廻り目平キャンプ場は、初めて訪れた高校生のころとほとんど変わっていない。白樺は大きくなっているだろうけれど、駐車場も流しの傾きかけた洗い場もトイレやシャワー室も25年近く前と同じまま。もちろん、岩もまた然り。
区域内の空いているスペースならどこでもテントを張ってもよく、直火での焚き火もOK。明るい白樺の林のなかでキャンプするのが好きで、クライミングに来るときはいつもこのキャンプ場を利用している。春から初夏にかけての、よく晴れた日の朝などはとても爽やかで、朝日に照らされた屋根岩を眺めながらゆっくりとコーヒーを飲むのは格別な時間だ。そうこうしていると駐車場にはクライマーが次々とやってきて、知り合いに会うことも度々である。
先日、甲信地方が梅雨入りするかしないかのときのこと。いつものように木立の間に張ったテントで目覚め、ジッパーを開けて外を見ると、目の前に広がる風景に感興を奪われた。それはキャンプ場のうしろにそびえるお殿様岩でも屋根岩でもなく、すぐ近くにあるトイレだった。
キャンプ場にはトイレが3つある。うちふたつは水洗で、一番上にある小さなトイレはいまもボットン式である。心を奪われたのは、そのボットントイレだった。外壁は年季の入った焦茶色の板張りである。そのトイレが清々しい朝日を浴び、鮮やかな緑の中に佇んでいる。光は魔法のようにその光景を映し出し、まるで異国の山小屋のように見えたのだった。
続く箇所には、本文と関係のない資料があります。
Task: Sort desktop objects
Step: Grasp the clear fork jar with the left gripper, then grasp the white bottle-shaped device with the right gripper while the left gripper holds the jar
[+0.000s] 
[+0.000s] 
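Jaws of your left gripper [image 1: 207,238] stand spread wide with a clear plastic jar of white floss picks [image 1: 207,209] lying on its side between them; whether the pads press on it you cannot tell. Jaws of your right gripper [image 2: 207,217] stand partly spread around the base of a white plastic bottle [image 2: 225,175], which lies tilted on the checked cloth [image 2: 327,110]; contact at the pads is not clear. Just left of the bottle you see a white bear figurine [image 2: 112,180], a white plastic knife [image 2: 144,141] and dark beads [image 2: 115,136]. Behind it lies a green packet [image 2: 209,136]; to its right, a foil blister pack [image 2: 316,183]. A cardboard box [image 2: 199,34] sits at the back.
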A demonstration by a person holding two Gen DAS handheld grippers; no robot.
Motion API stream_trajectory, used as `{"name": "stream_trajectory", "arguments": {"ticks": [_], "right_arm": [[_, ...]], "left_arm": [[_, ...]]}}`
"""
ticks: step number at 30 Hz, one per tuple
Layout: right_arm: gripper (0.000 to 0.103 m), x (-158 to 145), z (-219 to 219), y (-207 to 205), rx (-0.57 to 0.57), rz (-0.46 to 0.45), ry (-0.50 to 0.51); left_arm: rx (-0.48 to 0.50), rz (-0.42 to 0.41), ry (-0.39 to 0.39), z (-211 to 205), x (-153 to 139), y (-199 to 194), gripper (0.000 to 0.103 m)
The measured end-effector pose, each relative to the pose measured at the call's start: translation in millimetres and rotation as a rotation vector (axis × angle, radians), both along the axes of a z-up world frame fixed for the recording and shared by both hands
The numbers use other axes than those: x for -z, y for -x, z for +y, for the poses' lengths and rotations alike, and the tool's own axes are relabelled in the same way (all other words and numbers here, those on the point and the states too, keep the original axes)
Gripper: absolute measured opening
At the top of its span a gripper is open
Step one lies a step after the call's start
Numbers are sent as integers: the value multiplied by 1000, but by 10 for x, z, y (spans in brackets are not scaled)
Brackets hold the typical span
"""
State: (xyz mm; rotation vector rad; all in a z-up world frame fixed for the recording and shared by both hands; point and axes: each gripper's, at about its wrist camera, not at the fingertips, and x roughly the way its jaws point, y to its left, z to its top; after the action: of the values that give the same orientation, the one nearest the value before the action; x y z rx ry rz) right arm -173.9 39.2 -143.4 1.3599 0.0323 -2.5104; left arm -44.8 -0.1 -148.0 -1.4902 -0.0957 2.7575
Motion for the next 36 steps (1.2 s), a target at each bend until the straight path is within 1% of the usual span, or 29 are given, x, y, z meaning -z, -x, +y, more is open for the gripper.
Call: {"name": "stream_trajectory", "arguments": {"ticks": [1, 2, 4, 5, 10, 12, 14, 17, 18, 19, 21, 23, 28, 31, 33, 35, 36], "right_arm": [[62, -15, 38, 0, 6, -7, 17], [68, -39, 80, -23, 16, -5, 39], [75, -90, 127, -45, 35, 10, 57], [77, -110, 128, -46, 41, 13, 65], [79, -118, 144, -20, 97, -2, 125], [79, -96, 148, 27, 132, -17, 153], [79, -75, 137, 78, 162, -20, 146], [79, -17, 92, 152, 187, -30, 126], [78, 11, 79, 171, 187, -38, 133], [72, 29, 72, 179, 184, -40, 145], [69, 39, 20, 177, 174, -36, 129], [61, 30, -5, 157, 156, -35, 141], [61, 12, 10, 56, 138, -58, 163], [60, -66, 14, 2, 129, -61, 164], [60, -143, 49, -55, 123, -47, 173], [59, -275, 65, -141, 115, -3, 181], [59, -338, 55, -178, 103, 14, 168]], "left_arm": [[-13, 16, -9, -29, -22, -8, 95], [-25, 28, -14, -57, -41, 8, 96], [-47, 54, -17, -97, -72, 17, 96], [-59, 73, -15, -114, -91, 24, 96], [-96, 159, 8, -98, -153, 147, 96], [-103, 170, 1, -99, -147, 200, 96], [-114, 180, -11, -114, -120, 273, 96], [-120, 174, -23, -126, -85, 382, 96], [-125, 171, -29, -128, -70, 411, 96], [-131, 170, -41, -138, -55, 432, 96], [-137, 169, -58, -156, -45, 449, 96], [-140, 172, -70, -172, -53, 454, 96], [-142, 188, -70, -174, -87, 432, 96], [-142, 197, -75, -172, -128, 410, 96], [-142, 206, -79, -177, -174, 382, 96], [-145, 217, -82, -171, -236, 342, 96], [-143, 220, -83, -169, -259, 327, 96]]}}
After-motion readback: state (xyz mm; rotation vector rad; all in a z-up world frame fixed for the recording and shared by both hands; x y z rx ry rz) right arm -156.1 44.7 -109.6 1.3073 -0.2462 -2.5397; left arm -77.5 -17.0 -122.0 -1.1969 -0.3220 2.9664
トイレを描きたいと思ったのは初めてのことだったが、手元にスケッチブックはなく、資料として写真を撮っておき、コーヒーを飲みながらしばし見惚れた。
感興を掻き立てられる風景に出合うのは、ふとした瞬間である。普段は何気なく眺めている風景でも、あるとき「あっ!」と目を見張るときがある。それは光の加減だったり、色彩の変化だったりするのだけれど、一番大きなのは自分自身なのだろう。その風景を感興を持ってキャッチできるかどうかは、自分の心の鋭敏さによる。
歳とともにどんどん鈍化していく心の感覚。小川山のトイレの絵を描きたいと思えたことが、少しうれしく感じた朝だった。